On a Japanese Subjective Well-Being Indicator Based on Twitter data
Tiziana Carpi, Airo Hino, Stefano Maria Iacus, Giuseppe Porro

TL;DR
This paper introduces the SWB-J index, a novel Twitter-based subjective well-being measure for Japan, analyzing its dimensions and cultural differences compared to Italy, and exploring how economic and health factors influence well-being.
Contribution
It presents the first Twitter-based subjective well-being index for Japan, incorporating multiple dimensions and comparing it cross-culturally with Italy, using structural models to analyze influencing factors.
Findings
The SWB-J index captures multidimensional well-being beyond economic and health factors.
Economic and health conditions influence the well-being index but are only part of the overall picture.

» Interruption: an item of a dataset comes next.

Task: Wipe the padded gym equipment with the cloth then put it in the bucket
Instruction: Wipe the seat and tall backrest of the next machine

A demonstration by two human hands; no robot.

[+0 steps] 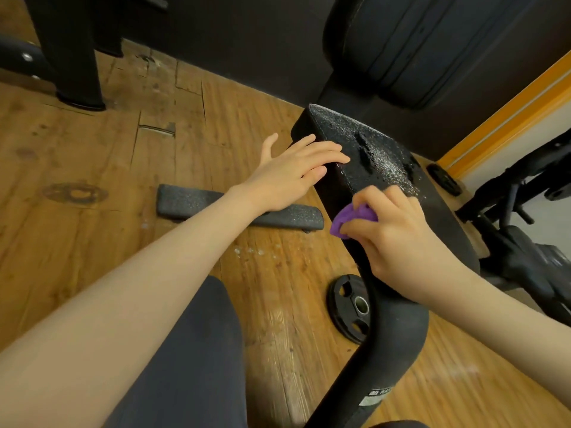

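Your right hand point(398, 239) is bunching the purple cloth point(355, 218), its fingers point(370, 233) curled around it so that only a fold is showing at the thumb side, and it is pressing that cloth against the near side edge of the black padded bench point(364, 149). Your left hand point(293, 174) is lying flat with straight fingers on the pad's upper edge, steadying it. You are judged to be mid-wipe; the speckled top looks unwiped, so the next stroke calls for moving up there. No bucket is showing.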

Cultural differences affect the structure and interpretation of well-being indicators.
Abstract
This study presents for the first time the SWB-J index, a subjective well-being indicator for Japan based on Twitter data. The index is composed by eight dimensions of subjective well-being and is estimated relying on Twitter data by using human supervised sentiment analysis. The index is then compared with the analogous SWB-I index for Italy, in order to verify possible analogies and cultural differences. Further, through structural equation models, a causal assumption is tested to see whether the economic and health conditions of the country influence the well-being latent variable and how this latent dimension affects the SWB-J and SWB-I indicators. It turns out that, as expected, the economic and health welfare is only one aspect of the multidimensional well-being that is captured by the Twitter-based indicator.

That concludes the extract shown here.